The fact that it appears that domain names are the latest things to have their real ownership and origin or destination changed in the sometimes murky waters of the mediteranean around Cyprus surprises few ..
Judges who look too closely will no doubt be removed ..and life will go on ..
or there will simply be a declaration of a "non lieu" ..and one will be told to "circuler" .."there is nothing to see" ..said with slight menace in the smile ..
just off to feed my invisible cows some fruit and veg ..I keep them in an apartement in the 16 ieme ..they are not subject to VAT if they stay on the first floor ..
Apparenly a Belgian court forced EURid
Hahaha...not the European court?
So now everyone has to kowtow to a national court because, presumably, the E.U. resides in Brussels?
Could you imagine Eurid taking ANY notice if a British or Irish court insisted on this? Nothing would happen whatsoever.
What would happen if they moved the Eurid offices to Strasbourg?
What a farce and it all could have been avoided!
Hahaha...not the European court?The Belgian court has priority as EURid is a Belgian company.
Could you imagine Eurid taking ANY notice if a British or Irish court insisted on this? Nothing would happen whatsoever.If EURid had been based in Ireland, we'd have sent in the Criminal Assets Bureau long ago. (It is the equivalent of the IRS/Customs/FBI combined.)
I'd really like to find the names of the people and consultancies who advised the European Commission and assess each one's expertise of the domain business and their contribution to the decision to award the contract for running .eu to such a bunch of (expletive deleted ;) ) who had no experience of running a what really is a gTLD. I'd also like to see a full, public, explanation of why the contract was awarded to EURid and the criteria that the EC used.

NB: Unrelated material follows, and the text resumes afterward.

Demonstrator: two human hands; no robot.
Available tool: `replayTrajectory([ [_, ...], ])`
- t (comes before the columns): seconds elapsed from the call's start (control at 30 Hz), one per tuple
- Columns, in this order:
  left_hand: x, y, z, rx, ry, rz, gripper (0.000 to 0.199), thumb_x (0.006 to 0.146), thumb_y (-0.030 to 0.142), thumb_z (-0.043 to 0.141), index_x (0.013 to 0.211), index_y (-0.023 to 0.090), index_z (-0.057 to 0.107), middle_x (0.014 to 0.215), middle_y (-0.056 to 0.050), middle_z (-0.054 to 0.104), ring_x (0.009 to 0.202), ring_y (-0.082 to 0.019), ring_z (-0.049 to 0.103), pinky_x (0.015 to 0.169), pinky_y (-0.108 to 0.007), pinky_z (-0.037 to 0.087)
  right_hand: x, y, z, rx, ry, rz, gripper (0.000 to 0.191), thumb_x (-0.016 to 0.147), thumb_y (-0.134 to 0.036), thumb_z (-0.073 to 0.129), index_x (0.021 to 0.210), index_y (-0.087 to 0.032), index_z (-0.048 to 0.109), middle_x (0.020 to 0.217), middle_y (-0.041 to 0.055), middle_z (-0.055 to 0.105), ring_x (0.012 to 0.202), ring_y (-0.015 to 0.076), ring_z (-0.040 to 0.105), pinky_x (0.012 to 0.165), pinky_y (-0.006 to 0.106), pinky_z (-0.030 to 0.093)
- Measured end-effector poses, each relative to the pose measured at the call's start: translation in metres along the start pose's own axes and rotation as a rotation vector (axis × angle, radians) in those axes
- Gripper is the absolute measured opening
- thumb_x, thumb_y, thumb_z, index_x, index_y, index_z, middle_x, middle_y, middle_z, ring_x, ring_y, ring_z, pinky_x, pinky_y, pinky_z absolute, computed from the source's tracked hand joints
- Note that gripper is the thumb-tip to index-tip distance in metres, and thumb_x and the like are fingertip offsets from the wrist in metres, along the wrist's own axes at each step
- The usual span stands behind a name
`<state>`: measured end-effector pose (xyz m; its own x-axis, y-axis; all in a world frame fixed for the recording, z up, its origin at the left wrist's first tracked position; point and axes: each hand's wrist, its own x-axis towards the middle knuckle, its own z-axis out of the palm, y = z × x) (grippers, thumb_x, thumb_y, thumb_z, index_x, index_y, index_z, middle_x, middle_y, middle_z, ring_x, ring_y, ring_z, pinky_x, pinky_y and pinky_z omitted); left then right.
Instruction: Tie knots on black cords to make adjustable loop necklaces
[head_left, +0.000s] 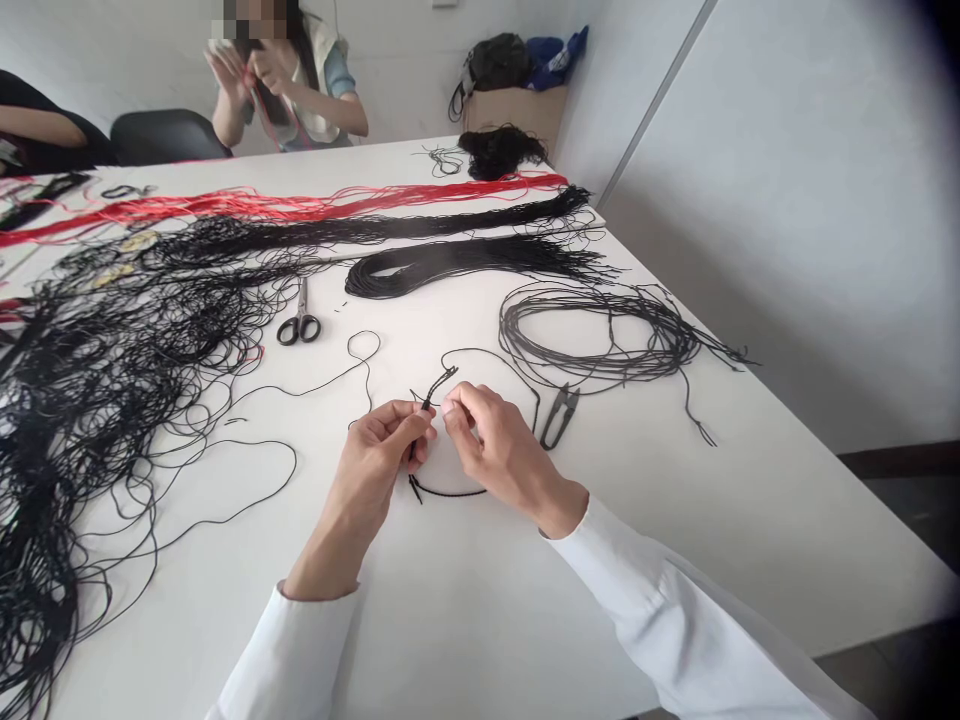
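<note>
Near the middle of the white table [465,620], my left hand [379,445] pinches a black braided cord [454,494] between thumb and fingers. The cord's looped end stands up past the fingertips, and the rest curves round in a loop behind and below my hands. Just to the right, my right hand [499,440] has thumb and forefinger pressed together close to the cord. Whatever is in that pinch is too small to make out. Beside the right hand lie dark thread snips [559,418].
Black-handled scissors [300,326] lie left of centre, next to a large tangle of black cord [150,370]. A coil of black cord [517,345] lies right; a black bundle [450,265] and red cords [300,207] stretch behind. Across the table, a person [322,90] handles red cord.
</note>
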<state>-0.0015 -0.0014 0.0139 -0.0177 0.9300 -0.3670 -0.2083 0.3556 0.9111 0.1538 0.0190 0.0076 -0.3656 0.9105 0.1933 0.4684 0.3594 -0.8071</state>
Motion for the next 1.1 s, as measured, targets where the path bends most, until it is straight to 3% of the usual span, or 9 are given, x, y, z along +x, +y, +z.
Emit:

Hopefully this court order is just the equivalent of an interlocutary injunction. EURid posted this on its website:
[eurid.eu...]
Though the best way for this farce to have been avoided would have been to award the contract to a competent venture with a real management team. The whole .eu thing just stinks as industry and public confidence in the ccTLD has been almost completely destroyed by how badly EURid have run things.
Regards...jmcc
The Belgian court has priority as EURid is a Belgian company.
Huh?
This runs contrary to everything we have been informed for years that the European Court can overrule ANY E.U. country's national court decisions etc even if the citizens of that country do not even want the E.U. variety or flavour.
I suppose at the moment the issue was taken up in Belgian however I would have thought that if the European Court were to become involved then the big guns from Brussels would have to be wheeled out.
Unless of course, that, as usual, certain countries seem to be able to swing any verdict their own way...just like the cash:-)
the European Court can overrule ANY E.U. country's national court decisions
Sure, in the same way that the US Supreme Court can override lower courts. Just that you've got to get your case up to that level to start with. :) I believe you can't go to the European court until you've exhausted all possible avenues at the member-state level.